What is expected: In the records below, find the line holding "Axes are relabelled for" and the line holding "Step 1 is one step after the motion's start". Set down both, with every line between them, exactly.

Dataset records:
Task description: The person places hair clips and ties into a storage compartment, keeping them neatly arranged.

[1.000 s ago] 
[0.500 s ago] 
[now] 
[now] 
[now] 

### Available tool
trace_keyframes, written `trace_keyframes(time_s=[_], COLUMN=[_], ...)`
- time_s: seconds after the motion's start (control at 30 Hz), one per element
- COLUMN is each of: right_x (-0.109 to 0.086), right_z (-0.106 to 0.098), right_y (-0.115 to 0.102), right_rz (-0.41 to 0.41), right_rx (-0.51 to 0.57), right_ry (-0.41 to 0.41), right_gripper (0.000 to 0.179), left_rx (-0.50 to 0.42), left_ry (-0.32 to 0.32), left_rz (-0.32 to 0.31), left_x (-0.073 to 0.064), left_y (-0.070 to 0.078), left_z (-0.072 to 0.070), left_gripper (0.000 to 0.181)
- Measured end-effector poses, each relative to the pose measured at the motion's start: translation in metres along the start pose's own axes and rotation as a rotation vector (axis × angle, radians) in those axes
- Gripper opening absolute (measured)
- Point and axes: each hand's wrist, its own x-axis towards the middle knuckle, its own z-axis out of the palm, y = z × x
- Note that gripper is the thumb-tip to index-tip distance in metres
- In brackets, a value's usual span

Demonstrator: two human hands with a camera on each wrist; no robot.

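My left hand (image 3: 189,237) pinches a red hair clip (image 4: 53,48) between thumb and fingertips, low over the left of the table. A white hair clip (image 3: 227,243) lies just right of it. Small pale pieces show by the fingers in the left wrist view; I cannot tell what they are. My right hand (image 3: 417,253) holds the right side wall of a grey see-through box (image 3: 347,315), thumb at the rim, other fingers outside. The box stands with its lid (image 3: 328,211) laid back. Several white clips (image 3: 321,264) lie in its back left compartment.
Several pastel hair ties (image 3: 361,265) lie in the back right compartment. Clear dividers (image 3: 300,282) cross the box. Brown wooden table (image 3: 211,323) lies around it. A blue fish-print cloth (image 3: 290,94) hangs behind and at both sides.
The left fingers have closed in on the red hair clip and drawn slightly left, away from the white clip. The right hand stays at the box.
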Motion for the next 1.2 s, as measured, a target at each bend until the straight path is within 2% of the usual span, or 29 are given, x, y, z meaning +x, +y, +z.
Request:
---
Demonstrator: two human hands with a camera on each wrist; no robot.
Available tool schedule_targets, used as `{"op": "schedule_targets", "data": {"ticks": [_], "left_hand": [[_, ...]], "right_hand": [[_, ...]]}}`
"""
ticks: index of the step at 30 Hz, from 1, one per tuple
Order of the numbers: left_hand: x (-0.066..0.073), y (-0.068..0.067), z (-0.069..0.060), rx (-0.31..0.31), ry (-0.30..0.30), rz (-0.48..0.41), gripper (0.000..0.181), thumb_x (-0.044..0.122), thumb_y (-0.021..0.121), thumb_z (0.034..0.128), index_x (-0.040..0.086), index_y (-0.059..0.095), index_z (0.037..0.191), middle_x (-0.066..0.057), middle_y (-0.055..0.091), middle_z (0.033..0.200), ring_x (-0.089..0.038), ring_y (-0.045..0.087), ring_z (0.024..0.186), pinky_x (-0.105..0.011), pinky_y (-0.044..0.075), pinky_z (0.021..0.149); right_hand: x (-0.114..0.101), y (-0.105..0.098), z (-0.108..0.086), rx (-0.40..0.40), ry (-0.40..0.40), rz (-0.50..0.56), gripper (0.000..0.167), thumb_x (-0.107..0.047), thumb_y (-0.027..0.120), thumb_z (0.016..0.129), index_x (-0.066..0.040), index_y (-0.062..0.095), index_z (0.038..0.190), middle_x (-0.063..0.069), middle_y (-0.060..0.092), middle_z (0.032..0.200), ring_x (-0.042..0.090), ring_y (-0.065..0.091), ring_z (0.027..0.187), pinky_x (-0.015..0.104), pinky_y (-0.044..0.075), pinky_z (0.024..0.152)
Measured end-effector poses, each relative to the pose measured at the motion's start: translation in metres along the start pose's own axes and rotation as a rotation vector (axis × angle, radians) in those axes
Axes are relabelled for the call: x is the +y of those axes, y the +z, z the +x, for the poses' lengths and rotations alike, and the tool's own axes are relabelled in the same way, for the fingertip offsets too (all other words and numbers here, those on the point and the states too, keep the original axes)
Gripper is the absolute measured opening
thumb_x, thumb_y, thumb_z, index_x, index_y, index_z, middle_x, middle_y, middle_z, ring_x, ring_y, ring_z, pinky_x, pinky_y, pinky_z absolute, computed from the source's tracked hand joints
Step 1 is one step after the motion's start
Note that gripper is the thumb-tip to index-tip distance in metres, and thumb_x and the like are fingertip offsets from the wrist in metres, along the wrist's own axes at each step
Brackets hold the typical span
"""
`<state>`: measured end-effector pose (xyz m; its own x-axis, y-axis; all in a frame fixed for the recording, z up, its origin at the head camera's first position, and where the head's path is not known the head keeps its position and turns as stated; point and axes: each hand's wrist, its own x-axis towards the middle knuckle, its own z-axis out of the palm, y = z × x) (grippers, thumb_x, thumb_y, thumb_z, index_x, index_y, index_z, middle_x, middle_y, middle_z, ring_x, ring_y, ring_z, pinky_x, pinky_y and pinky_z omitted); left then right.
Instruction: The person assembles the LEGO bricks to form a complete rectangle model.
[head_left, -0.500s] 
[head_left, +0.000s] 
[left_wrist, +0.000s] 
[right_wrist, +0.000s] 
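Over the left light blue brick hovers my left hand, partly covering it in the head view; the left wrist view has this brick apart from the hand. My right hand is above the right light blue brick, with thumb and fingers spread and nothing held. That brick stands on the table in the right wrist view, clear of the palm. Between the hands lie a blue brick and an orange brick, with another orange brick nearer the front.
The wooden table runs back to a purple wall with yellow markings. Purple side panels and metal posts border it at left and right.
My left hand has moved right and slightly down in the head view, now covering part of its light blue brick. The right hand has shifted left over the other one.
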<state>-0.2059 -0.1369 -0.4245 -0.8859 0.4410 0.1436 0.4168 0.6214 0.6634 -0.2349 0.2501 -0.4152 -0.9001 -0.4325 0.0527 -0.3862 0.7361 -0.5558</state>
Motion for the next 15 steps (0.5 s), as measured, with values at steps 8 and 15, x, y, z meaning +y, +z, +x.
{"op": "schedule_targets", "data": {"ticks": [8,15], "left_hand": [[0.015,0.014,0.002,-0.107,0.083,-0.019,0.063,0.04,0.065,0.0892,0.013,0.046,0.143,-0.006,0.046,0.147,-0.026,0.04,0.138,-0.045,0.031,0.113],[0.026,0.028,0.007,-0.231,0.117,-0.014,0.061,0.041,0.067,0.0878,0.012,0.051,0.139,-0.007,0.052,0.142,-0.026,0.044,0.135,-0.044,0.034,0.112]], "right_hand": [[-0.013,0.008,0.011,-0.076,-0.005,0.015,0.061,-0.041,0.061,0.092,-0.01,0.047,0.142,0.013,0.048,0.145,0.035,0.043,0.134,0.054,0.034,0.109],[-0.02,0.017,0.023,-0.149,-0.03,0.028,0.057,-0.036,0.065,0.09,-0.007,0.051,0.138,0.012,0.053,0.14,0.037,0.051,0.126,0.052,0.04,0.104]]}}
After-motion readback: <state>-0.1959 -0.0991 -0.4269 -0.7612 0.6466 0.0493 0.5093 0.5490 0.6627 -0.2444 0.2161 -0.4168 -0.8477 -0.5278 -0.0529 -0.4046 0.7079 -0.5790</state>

Written answer:
Axes are relabelled for the call: x is the +y of those axes, y the +z, z the +x, for the poses' lengths and rotations alike, and the tool's own axes are relabelled in the same way, for the fingertip offsets too (all other words and numbers here, those on the point and the states too, keep the original axes)
Gripper is the absolute measured opening
thumb_x, thumb_y, thumb_z, index_x, index_y, index_z, middle_x, middle_y, middle_z, ring_x, ring_y, ring_z, pinky_x, pinky_y, pinky_z absolute, computed from the source's tracked hand joints
Step 1 is one step after the motion's start

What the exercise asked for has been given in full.